AIM OF THE EXERCISE:
Search the material below for the word "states" and copy every line in which it occurs.

PROVIDED INFORMATION:
*** Begin section ***

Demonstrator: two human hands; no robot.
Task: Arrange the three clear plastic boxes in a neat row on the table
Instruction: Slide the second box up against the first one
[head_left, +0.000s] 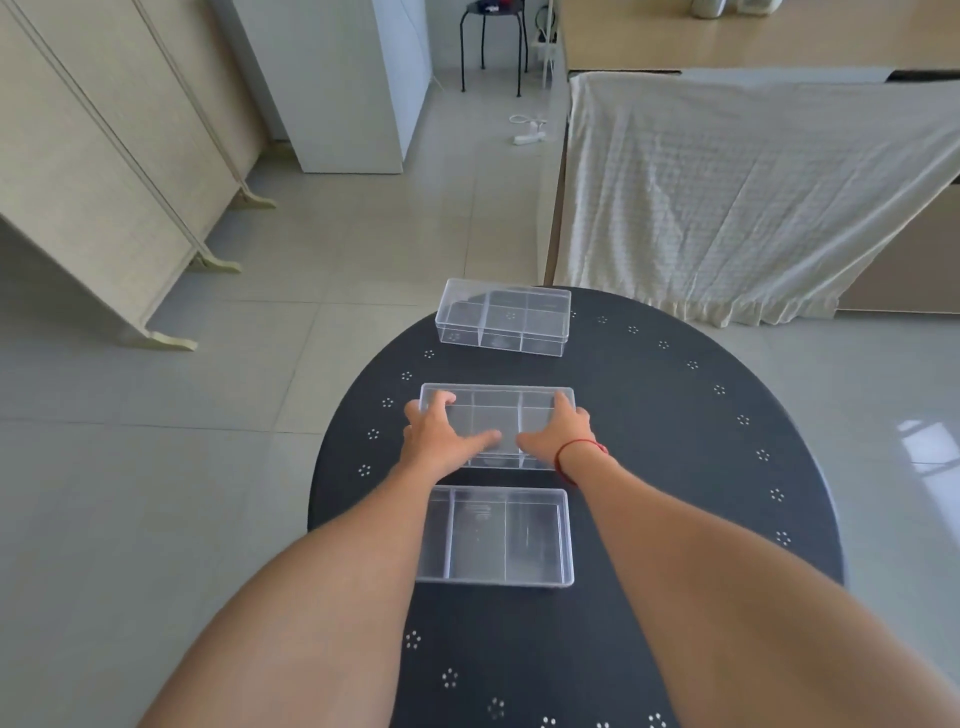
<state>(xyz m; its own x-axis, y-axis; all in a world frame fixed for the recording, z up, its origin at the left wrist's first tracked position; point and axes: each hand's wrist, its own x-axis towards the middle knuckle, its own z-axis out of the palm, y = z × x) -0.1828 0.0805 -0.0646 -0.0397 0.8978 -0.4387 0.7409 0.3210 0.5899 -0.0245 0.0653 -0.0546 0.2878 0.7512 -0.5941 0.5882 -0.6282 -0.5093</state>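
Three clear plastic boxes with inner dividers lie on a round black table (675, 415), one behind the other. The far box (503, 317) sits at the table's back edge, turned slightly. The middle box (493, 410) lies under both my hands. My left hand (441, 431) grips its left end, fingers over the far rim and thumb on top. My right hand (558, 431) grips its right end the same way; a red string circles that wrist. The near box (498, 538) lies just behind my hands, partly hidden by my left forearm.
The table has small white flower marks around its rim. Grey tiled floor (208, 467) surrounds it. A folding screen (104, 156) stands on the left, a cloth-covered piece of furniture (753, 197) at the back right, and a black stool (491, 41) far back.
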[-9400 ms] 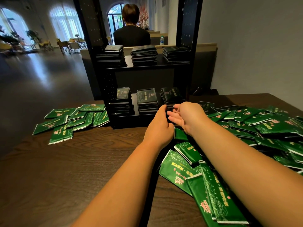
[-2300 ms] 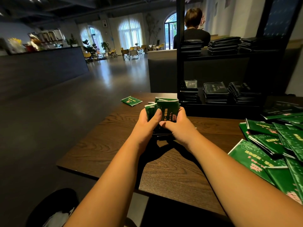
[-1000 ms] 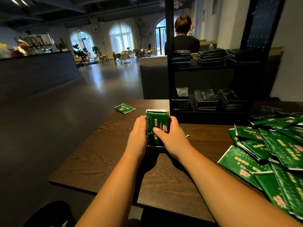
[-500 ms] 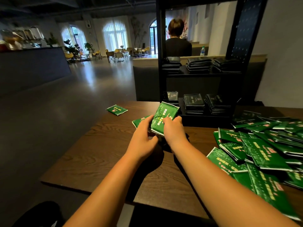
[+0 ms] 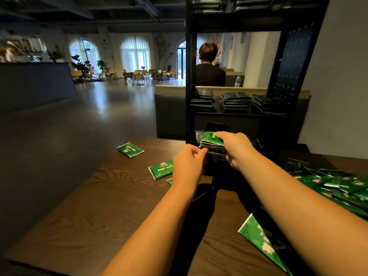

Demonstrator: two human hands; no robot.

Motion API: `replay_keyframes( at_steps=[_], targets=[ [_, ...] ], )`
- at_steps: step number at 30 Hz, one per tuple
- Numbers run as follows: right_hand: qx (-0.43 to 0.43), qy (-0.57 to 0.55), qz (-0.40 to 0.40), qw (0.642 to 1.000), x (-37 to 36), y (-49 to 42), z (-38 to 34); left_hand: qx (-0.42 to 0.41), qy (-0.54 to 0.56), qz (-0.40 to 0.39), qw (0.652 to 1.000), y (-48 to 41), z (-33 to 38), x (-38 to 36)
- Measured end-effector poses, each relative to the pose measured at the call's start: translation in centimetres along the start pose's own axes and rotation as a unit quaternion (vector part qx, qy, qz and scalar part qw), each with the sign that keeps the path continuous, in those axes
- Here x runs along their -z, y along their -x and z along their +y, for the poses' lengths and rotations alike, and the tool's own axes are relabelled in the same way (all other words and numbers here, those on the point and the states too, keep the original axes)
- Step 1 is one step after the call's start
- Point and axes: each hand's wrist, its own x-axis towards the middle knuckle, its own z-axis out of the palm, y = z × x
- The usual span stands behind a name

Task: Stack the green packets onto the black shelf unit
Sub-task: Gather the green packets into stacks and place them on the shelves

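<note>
Green packets (image 5: 212,141) in a small stack sit at the lowest tier of the black shelf unit (image 5: 190,76), gripped by the right hand (image 5: 237,148). The left hand (image 5: 188,166) pinches the stack's near corner. Loose packets (image 5: 161,169) lie on the desk (image 5: 99,216) left of the unit.

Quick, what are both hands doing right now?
Left hand: fingers curled against the packet stack at its corner; grip cannot be told.
Right hand: closed, holding the packet stack.

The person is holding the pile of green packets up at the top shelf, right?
Not quite. In the head view the right hand holds the pile of green packets down at the lowest shelf of the black shelf unit, not the top one.
</note>
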Motion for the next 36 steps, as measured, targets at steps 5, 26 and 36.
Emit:
replay_keyframes(
  at_steps=[5,26,36],
  targets=[
    [-0.014,0.034,-0.009,0.999,-1.1,-2.8,-1.2,0.014,0.063,-0.002,0.998,-0.6,-1.0,-2.1],
    [0.049,0.579,-0.097,0.808,-5.9,-4.8,-4.7,-0.125,-0.097,0.003,0.987,-1.8,-5.1,-2.4],
    [0.047,0.569,-0.098,0.815,-5.5,-3.8,-5.2,-0.100,-0.099,0.011,0.990,-1.2,-5.0,-1.9]
  ],
)
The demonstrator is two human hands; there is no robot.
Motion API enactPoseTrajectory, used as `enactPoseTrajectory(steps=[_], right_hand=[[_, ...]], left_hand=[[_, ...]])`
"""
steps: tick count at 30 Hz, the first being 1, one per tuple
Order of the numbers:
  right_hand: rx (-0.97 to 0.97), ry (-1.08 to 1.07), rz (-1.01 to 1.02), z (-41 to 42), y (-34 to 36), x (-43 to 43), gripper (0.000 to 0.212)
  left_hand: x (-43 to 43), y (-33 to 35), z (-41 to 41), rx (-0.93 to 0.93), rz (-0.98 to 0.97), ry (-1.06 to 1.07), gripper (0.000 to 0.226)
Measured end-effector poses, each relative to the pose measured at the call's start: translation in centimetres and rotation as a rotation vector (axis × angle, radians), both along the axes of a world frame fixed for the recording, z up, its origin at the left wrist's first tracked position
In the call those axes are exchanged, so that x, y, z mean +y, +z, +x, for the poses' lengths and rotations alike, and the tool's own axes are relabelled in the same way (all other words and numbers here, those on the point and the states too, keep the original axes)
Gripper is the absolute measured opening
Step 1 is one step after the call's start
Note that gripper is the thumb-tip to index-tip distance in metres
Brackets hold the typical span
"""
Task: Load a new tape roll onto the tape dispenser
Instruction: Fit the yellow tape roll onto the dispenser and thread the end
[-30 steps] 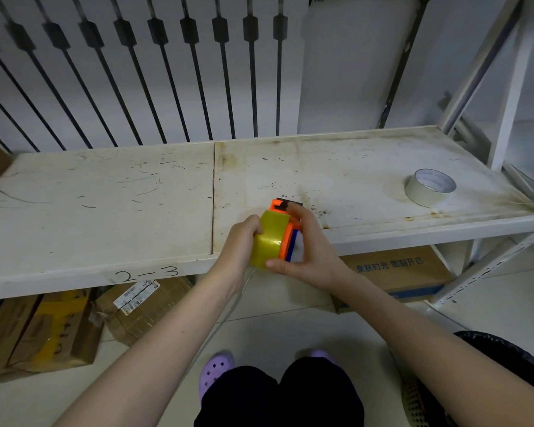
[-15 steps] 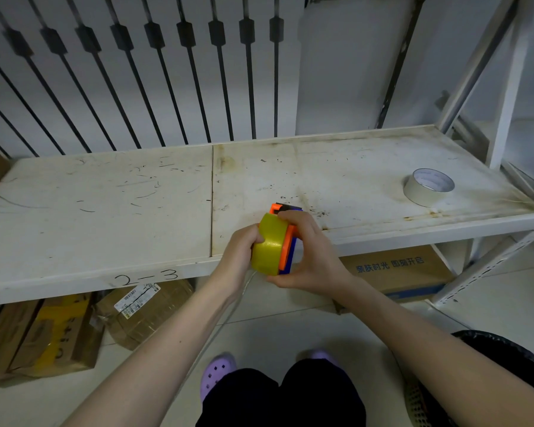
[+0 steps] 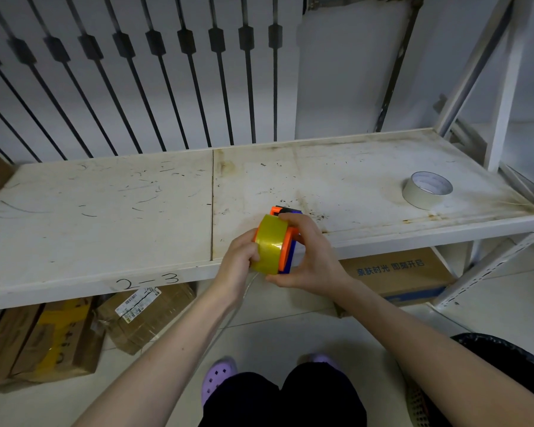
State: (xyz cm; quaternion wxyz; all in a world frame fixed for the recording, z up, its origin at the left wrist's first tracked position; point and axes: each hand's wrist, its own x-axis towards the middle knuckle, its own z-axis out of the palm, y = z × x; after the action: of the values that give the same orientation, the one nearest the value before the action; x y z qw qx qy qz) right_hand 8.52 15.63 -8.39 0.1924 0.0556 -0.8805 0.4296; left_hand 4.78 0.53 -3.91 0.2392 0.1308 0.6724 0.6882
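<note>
A yellowish clear tape roll [image 3: 268, 245] sits on an orange and blue tape dispenser [image 3: 288, 248], held just above the front edge of the white shelf. My left hand [image 3: 239, 260] grips the roll from the left. From the right, my right hand [image 3: 310, 257] wraps the dispenser, fingers over its top and thumb under it. A thin strip of clear tape hangs down from under the roll. The dispenser's far side is hidden by my right hand.
A white tape roll [image 3: 427, 190] lies flat at the shelf's right end. The white metal shelf [image 3: 105, 211], marked 2-3, has upright posts [image 3: 503, 97] at the right. Cardboard boxes [image 3: 404, 275] stand below it. A black bin [image 3: 512, 359] is at lower right.
Both hands have kept their hold and turned the roll and dispenser slightly, so more of the roll's outer face shows. The white roll has not moved.
</note>
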Motion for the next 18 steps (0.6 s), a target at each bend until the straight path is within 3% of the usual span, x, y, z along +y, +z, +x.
enactPoseTrajectory(steps=[5,11,18], right_hand=[[-0.009,0.012,0.009,0.0,0.2,0.1,0.092],[-0.022,-0.004,0.023,-0.1,0.2,0.2,0.094],[-0.023,-0.006,0.024,0.0,0.2,0.2,0.094]], left_hand=[[0.7,1.3,-0.8,-0.146,-0.125,0.074,0.04],[1.0,1.9,-0.4,-0.07,-0.182,0.108,0.012],[1.0,2.2,0.0,-0.031,-0.187,0.107,0.014]])
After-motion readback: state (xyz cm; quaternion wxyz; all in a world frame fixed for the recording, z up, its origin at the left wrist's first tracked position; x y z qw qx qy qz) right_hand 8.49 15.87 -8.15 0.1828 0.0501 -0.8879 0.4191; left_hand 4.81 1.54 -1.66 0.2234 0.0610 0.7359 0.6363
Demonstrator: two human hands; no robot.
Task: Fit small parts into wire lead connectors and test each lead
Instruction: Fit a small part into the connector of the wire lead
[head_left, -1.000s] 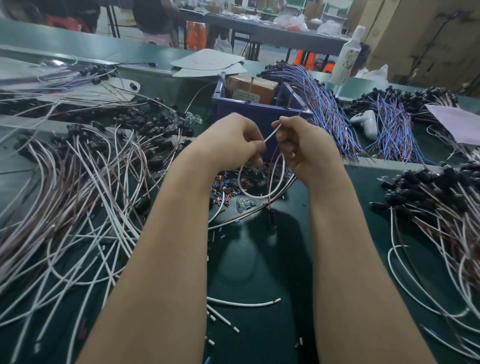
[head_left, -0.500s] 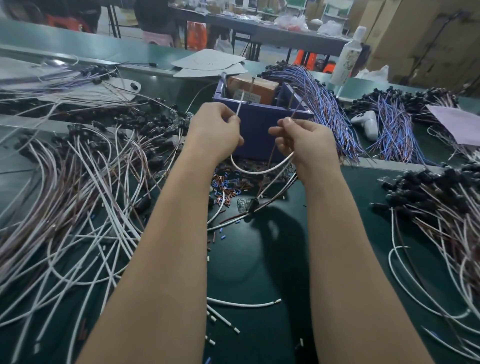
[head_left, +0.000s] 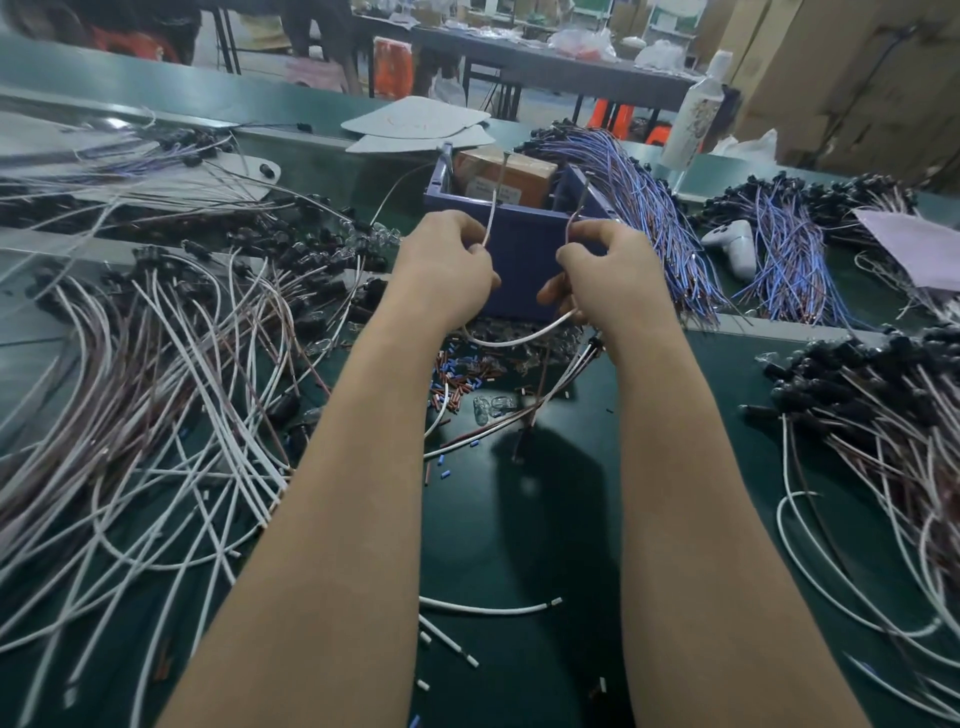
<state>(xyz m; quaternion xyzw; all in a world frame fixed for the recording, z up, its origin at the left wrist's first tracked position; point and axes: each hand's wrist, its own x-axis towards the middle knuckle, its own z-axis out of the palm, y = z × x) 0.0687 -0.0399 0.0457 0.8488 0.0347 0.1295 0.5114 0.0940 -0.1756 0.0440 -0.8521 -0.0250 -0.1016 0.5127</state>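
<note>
Here, white wire (head_left: 492, 208) upright, clamped in left hand (head_left: 441, 262) fingers, brown wire (head_left: 577, 208) upright, clamped in right hand (head_left: 610, 273)

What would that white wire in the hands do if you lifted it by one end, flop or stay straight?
Probably mostly floppy: the white wire sags in a curve between the left hand and right hand. A short length seems to hold itself, since its end stands up above the left hand. Likely light, as a finger pinch holds it.
</note>
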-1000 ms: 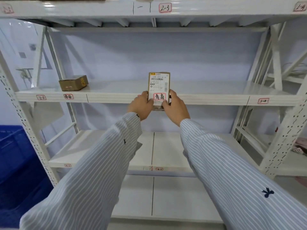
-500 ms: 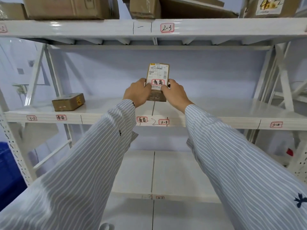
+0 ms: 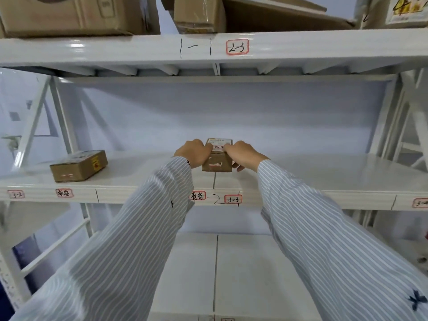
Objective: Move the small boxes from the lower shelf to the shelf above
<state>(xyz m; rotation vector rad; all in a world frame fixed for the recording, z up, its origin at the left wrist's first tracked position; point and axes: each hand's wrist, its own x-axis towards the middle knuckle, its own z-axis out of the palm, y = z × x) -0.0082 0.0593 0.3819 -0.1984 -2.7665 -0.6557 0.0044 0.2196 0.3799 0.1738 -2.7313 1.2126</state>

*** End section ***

RESULT BELOW:
- Here x runs along their -z, y along their -x and z along their +y, for the poses' lengths and rotations alike, and the tool's own axes are relabelled in the same way (all other words and numbers here, those on the point and the states too, keep the original axes)
In the call those axes are exchanged, so that x, y, z mean +y, +z, +x, for the poses' lengths and rotations alike, and the tool's own axes are relabelled in the same way (all other words and numbers here, those on the point and the states too, keep the original axes)

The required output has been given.